Jesse Noller jnoller at gmail.com
Tue Apr 21 12:27:31 PDT 2009


On Tue, Apr 21, 2009 at 3:13 PM, Douglas Philips <dgou at mac.com> wrote:
> On or about 2009 Apr 21, at 11:17 AM, C. Titus Brown indited:
>> -> Your test framework should have unit tests - and yes, you'll need
>> to
>> -> treat it like any other piece of software, tests, docs, and
>> debugging.
>>
>> Aiee, that sounds like work!
>
> Right. If your tests are not, de facto, testing your framework, your
> framework has bloat that should be eliminated, it isn't carrying its
> own weight.
>

Hooey. Your tests are obviously functional tests for your framework,
however as someone who *writes* the framework, I need unit tests to
make sure I didn't regress the damned thing before I foist it on the
unsuspecting world.

Which reminds me, I still have an amazing 0 tests for nosejobs :)

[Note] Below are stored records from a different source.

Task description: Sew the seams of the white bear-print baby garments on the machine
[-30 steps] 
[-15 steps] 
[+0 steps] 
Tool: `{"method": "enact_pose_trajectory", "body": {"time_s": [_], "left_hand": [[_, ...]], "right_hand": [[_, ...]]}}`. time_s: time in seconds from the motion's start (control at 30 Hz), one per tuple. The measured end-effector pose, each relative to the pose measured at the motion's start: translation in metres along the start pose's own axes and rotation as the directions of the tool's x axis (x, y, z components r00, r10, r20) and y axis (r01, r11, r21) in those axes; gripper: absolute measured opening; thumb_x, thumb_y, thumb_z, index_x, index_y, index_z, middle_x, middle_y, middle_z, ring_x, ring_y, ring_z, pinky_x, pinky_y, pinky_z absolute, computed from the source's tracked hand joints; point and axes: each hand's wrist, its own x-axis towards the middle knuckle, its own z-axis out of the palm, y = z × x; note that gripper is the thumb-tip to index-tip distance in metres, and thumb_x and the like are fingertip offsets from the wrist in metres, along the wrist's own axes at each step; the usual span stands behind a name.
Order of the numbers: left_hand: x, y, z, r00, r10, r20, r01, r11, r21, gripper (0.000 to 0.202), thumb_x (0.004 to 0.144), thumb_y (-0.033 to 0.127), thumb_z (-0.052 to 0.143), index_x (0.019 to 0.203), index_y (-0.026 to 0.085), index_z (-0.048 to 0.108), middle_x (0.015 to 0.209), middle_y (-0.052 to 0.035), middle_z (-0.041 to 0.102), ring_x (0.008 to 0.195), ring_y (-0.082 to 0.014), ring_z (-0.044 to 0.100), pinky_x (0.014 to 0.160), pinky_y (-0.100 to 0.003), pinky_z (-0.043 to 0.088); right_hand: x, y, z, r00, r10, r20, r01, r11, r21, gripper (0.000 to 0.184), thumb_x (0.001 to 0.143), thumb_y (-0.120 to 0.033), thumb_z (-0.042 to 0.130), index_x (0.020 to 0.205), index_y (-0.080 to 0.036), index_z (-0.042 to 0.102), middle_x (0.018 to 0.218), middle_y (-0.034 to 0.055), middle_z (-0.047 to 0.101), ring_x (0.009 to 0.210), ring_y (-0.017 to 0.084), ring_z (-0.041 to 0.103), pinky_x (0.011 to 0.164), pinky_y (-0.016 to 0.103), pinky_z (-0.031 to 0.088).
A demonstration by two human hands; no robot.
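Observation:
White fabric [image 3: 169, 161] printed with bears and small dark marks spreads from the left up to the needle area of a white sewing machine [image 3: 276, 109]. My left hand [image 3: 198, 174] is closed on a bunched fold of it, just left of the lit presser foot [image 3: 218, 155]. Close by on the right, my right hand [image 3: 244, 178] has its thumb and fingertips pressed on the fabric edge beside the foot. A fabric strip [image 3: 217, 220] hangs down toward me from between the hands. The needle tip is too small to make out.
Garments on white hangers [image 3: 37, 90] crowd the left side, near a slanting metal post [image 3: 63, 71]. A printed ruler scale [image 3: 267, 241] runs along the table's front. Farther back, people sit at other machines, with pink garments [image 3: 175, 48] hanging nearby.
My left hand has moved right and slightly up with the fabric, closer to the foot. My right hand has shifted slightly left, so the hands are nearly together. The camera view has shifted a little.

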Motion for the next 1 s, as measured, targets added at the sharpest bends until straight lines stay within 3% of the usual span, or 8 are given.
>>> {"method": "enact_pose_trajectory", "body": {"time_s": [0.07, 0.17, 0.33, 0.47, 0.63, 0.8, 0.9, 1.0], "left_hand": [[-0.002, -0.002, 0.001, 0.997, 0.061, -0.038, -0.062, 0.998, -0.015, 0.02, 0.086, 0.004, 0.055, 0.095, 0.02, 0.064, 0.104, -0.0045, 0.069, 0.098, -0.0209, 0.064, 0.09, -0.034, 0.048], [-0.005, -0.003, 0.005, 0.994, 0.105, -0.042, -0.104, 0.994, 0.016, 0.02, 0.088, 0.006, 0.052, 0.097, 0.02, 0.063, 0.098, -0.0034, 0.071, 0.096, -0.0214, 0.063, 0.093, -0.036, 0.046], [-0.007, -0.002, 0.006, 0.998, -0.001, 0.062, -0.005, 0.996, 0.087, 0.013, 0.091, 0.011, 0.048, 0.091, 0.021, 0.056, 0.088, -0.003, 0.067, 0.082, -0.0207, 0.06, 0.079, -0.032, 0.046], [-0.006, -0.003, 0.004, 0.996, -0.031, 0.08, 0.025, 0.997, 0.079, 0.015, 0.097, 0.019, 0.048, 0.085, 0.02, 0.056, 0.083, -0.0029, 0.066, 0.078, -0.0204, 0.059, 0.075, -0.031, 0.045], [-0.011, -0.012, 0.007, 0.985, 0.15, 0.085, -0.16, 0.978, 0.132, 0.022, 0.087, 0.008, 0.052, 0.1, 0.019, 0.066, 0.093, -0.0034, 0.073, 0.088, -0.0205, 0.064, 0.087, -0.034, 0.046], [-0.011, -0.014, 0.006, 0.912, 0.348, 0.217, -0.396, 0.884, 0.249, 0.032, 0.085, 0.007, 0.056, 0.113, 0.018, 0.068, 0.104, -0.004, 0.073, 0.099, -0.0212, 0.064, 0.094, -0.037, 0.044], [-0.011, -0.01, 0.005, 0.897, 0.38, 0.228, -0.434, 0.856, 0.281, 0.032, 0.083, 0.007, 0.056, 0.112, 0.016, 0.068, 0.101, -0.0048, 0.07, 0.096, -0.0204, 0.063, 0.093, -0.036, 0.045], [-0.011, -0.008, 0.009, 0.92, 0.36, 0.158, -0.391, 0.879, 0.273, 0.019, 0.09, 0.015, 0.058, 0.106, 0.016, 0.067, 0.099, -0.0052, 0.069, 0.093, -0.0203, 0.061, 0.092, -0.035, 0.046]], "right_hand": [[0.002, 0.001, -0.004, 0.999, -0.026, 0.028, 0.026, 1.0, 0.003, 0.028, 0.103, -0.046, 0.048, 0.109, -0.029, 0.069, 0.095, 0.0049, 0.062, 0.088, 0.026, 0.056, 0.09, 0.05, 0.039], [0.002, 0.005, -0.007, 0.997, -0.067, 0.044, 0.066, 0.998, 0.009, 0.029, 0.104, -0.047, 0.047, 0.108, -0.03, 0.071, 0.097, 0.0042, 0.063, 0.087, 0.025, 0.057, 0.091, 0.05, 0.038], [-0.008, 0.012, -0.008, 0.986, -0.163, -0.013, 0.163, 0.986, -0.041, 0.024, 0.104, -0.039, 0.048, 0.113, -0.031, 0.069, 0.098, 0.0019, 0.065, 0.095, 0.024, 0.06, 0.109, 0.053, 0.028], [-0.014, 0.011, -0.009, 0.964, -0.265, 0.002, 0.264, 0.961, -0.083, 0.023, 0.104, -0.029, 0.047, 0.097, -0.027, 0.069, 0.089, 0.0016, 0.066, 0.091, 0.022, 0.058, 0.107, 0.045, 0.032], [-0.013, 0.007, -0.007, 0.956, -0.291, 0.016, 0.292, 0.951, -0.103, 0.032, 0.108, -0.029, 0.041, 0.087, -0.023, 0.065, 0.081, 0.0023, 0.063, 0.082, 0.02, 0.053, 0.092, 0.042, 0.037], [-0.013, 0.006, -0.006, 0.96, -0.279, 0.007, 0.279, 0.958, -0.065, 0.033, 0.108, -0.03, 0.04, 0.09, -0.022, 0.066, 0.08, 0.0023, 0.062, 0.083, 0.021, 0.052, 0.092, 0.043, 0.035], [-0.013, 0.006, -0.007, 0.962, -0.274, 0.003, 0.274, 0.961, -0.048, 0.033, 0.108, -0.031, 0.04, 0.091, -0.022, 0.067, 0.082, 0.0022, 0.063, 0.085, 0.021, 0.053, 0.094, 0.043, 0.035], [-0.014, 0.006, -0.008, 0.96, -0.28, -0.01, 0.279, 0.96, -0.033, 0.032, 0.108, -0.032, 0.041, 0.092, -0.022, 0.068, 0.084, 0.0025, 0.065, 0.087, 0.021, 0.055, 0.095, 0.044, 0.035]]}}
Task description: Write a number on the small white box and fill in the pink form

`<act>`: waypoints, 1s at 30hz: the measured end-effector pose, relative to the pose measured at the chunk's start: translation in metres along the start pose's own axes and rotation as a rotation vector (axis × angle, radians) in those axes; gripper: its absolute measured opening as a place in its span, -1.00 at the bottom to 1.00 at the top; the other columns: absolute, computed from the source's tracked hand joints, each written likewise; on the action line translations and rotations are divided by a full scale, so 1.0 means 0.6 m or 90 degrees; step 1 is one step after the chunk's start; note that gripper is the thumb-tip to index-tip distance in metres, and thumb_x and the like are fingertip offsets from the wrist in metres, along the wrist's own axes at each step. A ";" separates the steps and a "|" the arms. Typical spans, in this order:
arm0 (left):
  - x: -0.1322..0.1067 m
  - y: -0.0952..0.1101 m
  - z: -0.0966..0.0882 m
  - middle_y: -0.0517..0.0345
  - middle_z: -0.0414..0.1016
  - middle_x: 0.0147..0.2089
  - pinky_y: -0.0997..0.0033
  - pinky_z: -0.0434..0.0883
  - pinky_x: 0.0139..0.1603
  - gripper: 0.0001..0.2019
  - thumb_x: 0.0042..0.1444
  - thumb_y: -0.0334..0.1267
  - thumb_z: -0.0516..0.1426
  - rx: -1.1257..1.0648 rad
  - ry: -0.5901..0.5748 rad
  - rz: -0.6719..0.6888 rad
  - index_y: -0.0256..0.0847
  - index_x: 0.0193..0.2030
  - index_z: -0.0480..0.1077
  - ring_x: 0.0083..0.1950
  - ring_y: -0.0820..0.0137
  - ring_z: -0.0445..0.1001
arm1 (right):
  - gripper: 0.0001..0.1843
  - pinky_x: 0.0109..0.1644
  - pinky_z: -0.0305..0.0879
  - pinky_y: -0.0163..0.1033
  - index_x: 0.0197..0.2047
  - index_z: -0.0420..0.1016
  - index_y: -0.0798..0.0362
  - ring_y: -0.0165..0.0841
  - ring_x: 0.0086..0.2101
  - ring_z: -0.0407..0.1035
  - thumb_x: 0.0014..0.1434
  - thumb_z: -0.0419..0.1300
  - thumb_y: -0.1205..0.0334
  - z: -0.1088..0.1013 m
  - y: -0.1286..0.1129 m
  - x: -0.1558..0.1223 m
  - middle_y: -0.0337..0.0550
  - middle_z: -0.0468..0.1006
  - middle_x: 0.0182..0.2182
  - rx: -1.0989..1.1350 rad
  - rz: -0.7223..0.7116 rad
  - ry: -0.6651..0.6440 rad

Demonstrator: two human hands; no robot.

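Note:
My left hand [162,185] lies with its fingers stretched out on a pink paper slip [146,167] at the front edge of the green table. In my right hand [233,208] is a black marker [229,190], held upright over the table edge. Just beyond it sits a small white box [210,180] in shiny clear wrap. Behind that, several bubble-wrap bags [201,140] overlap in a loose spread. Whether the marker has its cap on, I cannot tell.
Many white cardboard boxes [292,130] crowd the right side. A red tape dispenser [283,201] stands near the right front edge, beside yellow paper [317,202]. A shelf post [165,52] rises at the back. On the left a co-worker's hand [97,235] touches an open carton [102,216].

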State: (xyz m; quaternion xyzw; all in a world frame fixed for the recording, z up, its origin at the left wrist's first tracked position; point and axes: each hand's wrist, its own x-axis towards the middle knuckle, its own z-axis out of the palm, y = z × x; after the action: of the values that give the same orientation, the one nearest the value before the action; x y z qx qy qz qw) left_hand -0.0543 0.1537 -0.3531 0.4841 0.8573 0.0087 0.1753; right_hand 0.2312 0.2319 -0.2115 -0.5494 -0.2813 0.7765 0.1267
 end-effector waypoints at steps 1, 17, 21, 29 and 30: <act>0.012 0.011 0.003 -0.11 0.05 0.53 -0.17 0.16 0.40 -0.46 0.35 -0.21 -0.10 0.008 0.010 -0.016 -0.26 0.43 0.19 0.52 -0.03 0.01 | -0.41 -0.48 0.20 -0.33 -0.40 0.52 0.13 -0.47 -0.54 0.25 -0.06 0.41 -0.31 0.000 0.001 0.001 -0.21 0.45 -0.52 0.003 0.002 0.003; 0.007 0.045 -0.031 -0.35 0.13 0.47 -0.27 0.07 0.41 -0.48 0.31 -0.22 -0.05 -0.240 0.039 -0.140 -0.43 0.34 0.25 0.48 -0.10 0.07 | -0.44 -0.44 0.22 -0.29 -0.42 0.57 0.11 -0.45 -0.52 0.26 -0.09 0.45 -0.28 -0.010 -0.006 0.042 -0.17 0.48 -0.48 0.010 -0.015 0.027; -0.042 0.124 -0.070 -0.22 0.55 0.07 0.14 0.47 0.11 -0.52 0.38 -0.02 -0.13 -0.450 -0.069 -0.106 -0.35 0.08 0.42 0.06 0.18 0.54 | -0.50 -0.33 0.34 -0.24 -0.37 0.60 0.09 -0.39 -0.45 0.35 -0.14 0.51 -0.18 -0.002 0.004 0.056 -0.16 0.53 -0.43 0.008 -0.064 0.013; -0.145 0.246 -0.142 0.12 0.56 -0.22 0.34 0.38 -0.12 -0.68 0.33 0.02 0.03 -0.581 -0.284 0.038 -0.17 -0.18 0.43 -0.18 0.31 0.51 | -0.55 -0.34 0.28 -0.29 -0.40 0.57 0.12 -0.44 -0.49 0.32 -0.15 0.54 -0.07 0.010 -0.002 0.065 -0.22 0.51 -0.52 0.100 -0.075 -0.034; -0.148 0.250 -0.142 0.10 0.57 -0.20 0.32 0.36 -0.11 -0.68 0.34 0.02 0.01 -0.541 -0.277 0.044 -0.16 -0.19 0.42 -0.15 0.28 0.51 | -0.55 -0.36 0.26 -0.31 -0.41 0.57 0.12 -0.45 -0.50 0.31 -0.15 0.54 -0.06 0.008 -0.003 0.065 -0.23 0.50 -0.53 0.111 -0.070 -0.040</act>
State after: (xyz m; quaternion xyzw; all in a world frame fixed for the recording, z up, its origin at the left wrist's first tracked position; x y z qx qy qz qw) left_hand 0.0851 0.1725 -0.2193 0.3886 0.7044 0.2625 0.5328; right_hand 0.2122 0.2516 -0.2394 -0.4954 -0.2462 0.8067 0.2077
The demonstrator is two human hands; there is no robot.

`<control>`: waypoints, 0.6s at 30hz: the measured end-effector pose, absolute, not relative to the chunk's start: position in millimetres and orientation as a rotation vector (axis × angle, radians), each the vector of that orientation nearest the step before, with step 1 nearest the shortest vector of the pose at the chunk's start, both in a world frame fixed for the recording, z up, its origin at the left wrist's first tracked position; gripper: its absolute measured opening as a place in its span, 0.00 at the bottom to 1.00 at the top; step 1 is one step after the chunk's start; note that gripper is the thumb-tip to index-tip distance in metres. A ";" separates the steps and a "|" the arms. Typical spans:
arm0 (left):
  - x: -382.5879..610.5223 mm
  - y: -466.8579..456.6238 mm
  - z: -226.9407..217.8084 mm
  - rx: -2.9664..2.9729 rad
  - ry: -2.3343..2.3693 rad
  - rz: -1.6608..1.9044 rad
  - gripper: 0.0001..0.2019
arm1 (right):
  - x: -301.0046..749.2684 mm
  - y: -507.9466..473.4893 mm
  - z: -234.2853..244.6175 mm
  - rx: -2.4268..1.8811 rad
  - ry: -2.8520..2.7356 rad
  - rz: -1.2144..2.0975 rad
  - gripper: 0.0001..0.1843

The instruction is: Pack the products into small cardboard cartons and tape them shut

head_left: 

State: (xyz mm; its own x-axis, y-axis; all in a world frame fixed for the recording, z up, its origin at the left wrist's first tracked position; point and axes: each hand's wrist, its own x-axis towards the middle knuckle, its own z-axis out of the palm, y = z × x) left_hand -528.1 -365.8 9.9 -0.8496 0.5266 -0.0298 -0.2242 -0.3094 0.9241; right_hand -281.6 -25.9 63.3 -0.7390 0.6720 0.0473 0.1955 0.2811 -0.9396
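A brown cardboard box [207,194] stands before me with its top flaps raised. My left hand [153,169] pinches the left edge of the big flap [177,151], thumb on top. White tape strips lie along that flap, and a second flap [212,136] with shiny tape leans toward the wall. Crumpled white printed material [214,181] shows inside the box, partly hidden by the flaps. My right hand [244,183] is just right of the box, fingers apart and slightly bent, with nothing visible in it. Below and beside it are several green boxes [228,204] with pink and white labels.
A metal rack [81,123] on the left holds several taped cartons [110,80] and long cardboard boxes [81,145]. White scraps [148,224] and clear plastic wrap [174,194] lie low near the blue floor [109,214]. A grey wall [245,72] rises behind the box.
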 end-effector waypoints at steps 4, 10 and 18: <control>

>> -> It's a matter of choice: where do you want the complexity to lie?
>> In
>> -> the framework designer's bucket, or the test designer's? I tend
>> -> towards the latter obviously (consider the abstractions that Django
>> -> provides).
>>
>> I'd rather it be simple. No complexity allowed. Didn't you read my
>> blog
>> post??
>
> This is the inflection point where unit testing diverges from, say,
> device testing (the kind of stuff I'm fortunately paid to do). And so
> it begs the question of whether unit tests and nose and py.test are
> really all the same, not to mention hardware testing, system/
> functional testing... The more complex the "system under test", the
> more involved the testing framework seems to get...

<soapbox>
A good executor doesn't care what the classification of a given test
is (functional, unit, regression, mymom). A good executor only finds
tests and runs them.

I use nose to run everything from unit tests, to massive, multi-week
tests. All I need to do prior to execution is provision a system (the
system under test) and generate a valid config file to pass to the
tests to tell them "what" system to hammer.
</soapbox>

Ultimately, unittest is geared towards unit testing (duh) - but I (and
others) use it as a perfectly good working base for *any* sort of
test. I've seen it used for drive testing, filesystem testing, etc.

Obviously the more complex the SUT is the more complex your provision,
setup and teardown is. I've had to write a nose plugin which
essentially acts as a singleton to install a given system (in this
case a cluster) and *then* run the tests.